Work order:
Nothing but an exact repeat of the data, with pictures removed, belongs in the answer.

Given material:
- - - -

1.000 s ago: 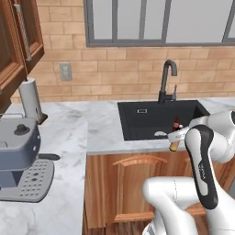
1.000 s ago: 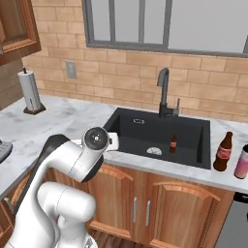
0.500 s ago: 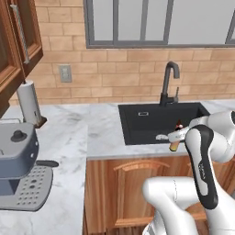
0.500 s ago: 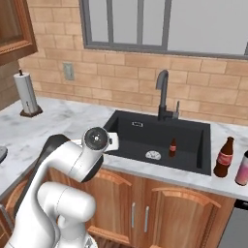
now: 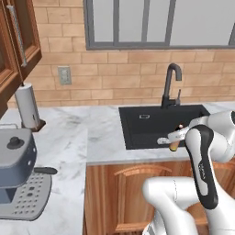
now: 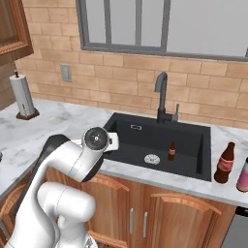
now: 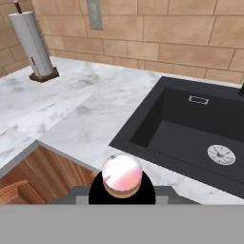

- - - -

Task output:
1.000 s ago: 
1.000 s ago: 
0.500 s ago: 
0.500 s ago: 
now: 
now: 
now: 

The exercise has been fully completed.